● Assignment:
Write out the lines from the top of the material through the line with "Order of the", exactly and with nothing added.
BEGIN Supplied data
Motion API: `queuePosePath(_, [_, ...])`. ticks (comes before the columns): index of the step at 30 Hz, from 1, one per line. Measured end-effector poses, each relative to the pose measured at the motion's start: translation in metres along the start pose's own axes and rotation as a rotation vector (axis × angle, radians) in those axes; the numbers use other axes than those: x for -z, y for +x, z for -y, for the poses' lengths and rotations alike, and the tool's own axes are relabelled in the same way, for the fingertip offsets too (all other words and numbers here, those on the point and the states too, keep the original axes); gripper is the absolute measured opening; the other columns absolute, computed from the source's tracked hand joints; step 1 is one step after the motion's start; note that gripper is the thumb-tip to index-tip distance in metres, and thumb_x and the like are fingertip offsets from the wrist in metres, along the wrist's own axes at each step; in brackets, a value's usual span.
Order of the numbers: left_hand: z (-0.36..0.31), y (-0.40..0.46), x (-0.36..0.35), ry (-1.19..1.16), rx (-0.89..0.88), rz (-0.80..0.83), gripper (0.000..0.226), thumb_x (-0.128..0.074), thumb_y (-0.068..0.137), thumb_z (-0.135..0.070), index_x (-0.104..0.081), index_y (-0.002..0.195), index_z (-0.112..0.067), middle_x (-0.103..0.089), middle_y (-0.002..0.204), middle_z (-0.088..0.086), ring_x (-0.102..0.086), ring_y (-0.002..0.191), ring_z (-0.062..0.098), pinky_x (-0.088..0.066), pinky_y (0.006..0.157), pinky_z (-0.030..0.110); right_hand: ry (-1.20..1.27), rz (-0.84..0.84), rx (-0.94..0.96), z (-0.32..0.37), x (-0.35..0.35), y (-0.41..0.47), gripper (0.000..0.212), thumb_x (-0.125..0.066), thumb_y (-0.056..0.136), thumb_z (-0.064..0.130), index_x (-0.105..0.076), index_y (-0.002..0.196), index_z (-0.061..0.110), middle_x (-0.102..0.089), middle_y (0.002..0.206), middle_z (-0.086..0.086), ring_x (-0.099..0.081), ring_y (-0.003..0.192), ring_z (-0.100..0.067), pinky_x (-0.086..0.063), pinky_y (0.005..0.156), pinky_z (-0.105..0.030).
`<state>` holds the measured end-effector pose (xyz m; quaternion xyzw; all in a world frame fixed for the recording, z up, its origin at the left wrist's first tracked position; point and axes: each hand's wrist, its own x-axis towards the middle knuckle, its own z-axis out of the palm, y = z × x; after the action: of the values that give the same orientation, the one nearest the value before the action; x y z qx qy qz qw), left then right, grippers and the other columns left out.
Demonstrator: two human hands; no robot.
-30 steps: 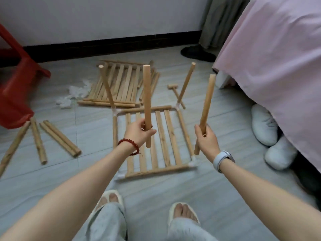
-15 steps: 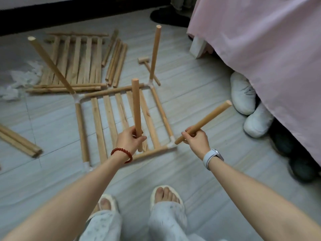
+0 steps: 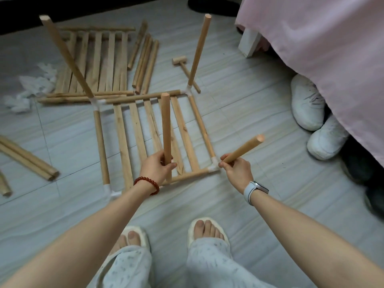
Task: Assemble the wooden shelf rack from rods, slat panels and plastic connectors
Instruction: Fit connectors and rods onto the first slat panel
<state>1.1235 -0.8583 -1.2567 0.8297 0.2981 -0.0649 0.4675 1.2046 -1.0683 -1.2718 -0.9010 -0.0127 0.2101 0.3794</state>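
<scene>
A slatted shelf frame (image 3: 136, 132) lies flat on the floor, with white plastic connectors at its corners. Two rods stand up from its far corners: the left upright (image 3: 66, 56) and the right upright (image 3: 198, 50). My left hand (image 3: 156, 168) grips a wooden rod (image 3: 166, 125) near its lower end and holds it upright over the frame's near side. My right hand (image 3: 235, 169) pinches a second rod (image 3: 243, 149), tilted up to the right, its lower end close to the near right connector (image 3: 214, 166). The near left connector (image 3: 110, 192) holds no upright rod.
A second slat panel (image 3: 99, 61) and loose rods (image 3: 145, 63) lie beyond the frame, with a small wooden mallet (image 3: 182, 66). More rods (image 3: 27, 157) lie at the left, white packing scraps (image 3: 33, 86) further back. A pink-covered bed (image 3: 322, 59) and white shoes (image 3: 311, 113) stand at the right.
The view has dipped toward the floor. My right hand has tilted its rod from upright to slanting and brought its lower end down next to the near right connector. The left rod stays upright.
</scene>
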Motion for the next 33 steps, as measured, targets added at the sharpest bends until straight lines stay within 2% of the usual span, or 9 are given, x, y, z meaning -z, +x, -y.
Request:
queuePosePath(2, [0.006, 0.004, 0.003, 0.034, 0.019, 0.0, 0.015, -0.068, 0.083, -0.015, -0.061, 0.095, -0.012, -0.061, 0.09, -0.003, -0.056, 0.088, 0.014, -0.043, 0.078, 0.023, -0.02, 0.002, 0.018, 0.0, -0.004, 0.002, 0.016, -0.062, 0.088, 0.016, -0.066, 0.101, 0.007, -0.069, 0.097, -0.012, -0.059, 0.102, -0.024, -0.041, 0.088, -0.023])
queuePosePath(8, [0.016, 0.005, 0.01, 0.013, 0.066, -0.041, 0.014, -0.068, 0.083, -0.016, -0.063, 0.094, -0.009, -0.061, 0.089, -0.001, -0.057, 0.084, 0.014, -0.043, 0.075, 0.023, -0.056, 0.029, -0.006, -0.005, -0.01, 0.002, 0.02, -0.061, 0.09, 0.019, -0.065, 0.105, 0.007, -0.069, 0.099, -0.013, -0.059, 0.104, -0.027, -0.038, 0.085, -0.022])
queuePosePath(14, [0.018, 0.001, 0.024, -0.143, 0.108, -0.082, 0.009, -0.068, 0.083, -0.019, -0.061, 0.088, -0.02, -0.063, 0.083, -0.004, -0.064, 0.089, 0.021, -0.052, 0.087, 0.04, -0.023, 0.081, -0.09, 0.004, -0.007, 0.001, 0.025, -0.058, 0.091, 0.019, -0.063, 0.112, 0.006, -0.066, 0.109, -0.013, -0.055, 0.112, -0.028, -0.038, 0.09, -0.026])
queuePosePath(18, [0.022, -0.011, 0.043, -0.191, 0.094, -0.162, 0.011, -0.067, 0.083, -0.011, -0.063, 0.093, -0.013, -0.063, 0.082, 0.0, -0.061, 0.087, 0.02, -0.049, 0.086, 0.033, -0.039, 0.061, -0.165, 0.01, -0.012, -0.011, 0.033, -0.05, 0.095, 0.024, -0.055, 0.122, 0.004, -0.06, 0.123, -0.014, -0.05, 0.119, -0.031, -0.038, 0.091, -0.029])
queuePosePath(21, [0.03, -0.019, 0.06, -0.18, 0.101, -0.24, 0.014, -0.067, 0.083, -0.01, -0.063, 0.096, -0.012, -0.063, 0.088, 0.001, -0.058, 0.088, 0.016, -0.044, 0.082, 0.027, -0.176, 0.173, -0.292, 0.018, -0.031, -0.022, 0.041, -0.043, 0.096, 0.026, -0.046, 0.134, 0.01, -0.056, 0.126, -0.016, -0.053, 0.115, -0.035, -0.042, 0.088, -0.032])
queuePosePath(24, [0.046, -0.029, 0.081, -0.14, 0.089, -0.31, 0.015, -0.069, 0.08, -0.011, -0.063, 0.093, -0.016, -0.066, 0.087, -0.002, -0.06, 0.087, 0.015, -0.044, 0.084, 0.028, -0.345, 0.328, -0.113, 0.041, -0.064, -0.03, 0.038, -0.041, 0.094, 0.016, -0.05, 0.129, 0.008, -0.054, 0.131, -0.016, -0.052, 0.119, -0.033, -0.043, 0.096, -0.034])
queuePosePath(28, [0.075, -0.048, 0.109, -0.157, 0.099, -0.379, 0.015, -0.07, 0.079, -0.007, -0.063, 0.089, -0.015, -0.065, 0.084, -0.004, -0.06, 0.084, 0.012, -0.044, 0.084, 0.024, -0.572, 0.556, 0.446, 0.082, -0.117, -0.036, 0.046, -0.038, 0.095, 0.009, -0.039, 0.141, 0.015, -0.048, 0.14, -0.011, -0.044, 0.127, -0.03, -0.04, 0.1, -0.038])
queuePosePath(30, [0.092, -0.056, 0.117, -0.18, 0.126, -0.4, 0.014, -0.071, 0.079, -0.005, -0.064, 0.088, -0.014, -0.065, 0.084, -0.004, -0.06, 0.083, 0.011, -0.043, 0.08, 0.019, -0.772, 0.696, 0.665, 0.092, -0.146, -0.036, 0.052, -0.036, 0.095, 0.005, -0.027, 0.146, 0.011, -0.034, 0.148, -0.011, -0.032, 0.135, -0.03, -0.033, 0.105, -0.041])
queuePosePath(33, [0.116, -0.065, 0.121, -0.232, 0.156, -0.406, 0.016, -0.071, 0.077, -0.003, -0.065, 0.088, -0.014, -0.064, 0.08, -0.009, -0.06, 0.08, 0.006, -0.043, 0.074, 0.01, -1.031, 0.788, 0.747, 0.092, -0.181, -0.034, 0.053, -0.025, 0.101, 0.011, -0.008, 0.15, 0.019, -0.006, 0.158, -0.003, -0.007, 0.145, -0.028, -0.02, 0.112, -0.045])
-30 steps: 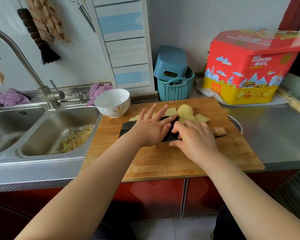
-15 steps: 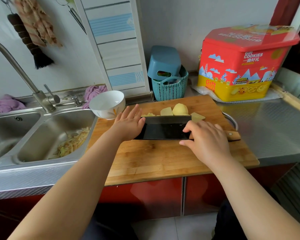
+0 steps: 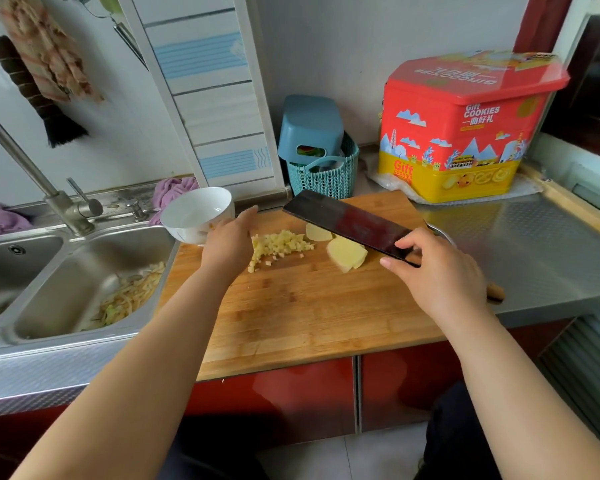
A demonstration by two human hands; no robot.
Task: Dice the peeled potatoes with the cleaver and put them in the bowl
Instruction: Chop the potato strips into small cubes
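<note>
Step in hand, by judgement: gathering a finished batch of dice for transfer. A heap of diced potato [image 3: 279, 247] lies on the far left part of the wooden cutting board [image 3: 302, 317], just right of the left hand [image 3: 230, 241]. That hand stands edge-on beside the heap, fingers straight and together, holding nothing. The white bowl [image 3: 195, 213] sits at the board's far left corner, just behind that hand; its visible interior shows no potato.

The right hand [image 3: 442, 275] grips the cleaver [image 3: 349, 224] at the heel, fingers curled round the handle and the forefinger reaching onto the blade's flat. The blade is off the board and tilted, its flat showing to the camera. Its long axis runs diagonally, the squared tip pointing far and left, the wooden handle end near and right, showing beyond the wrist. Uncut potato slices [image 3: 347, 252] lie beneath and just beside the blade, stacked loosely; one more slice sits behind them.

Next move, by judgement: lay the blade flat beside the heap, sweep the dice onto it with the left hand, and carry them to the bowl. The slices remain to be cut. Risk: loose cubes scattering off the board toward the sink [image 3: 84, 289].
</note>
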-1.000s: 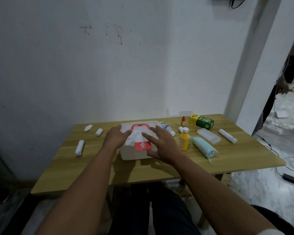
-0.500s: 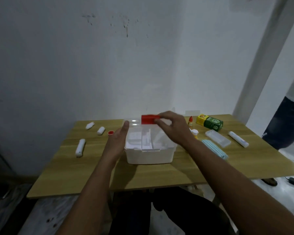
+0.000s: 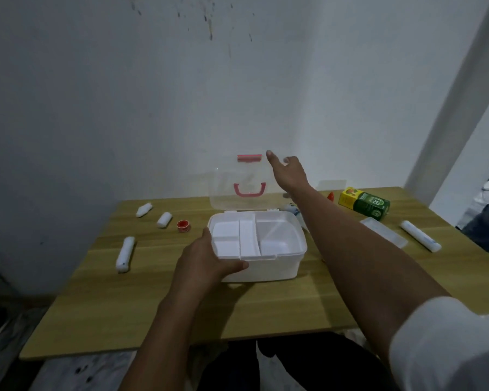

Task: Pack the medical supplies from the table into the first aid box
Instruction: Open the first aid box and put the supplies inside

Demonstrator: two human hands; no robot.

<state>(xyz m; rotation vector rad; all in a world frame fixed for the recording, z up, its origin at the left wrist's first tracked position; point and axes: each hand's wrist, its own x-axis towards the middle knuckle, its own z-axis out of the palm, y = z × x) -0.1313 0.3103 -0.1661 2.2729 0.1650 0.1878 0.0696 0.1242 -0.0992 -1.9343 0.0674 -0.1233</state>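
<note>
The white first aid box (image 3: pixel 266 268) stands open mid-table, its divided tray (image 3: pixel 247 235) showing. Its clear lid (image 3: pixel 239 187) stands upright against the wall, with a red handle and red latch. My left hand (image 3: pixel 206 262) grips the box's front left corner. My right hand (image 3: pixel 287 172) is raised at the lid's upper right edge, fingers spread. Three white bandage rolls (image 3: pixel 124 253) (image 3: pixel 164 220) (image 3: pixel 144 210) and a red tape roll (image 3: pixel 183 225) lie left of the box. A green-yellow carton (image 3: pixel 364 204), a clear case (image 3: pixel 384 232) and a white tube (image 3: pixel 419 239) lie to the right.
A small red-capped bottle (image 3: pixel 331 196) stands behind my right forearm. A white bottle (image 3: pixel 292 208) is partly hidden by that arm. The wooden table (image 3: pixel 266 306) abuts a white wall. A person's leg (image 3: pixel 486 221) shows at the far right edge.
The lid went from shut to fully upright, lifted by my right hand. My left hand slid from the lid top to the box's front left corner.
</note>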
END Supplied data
● Reply to the exercise:
Motion API: `queuePosePath(_, [_, ...])`. ticks (comes before the columns): index of the step at 30 Hz, from 1, one per line. Measured end-effector poses, each relative to the pose measured at the motion's start: translation in metres along the start pose's own axes and rotation as a rotation vector (axis × angle, radians) in those axes; the numbers use other axes than those: x for -z, y for +x, z for -y, for the poses' lengths and rotations alike, and the tool's own axes are relabelled in the same way, for the fingertip offsets too (all other words and numbers here, those on the point and the states too, keep the original axes); gripper is the absolute measured opening; the other columns absolute, computed from the source's tracked hand joints; step 1 is one step after the motion's start; note that gripper is the thumb-tip to index-tip distance in metres, and thumb_x and the like are fingertip offsets from the wrist in metres, along the wrist's own axes at each step; in brackets, a value's usual span.
Order of the numbers: left_hand: z (-0.36..0.31), y (-0.40..0.46), x (-0.36..0.35), ry (-1.19..1.16), rx (-0.89..0.88), rz (-0.80..0.83), gripper (0.000..0.226), thumb_x (-0.128..0.074), thumb_y (-0.068..0.137), thumb_z (-0.135..0.070), index_x (-0.104..0.081), index_y (-0.002..0.195), index_z (-0.112..0.067), middle_x (-0.103..0.089), middle_y (-0.002..0.204), middle_z (-0.088..0.086), ring_x (-0.102..0.086), ring_y (-0.002..0.191), ring_z (-0.062..0.098), pinky_x (-0.088..0.066), pinky_y (0.006..0.157), pinky_z (-0.030..0.110); right_hand: ry (-1.20..1.27), rz (-0.84..0.84), rx (-0.94..0.96), z (-0.32..0.37), x (-0.35..0.35), y (-0.41..0.47), gripper (0.000..0.212), thumb_x (-0.125..0.066), thumb_y (-0.056..0.136), thumb_z (-0.064..0.130), index_x (-0.105..0.076), index_y (-0.002..0.196), index_z (-0.061..0.110), middle_x (-0.102..0.089), middle_y (0.002..0.206), middle_z (-0.086..0.086), ring_x (-0.099..0.081), ring_y (-0.003..0.192), ring_z (-0.100..0.067), pinky_x (-0.086..0.063), pinky_y (0.005..0.156), pinky_z (-0.105..0.030).

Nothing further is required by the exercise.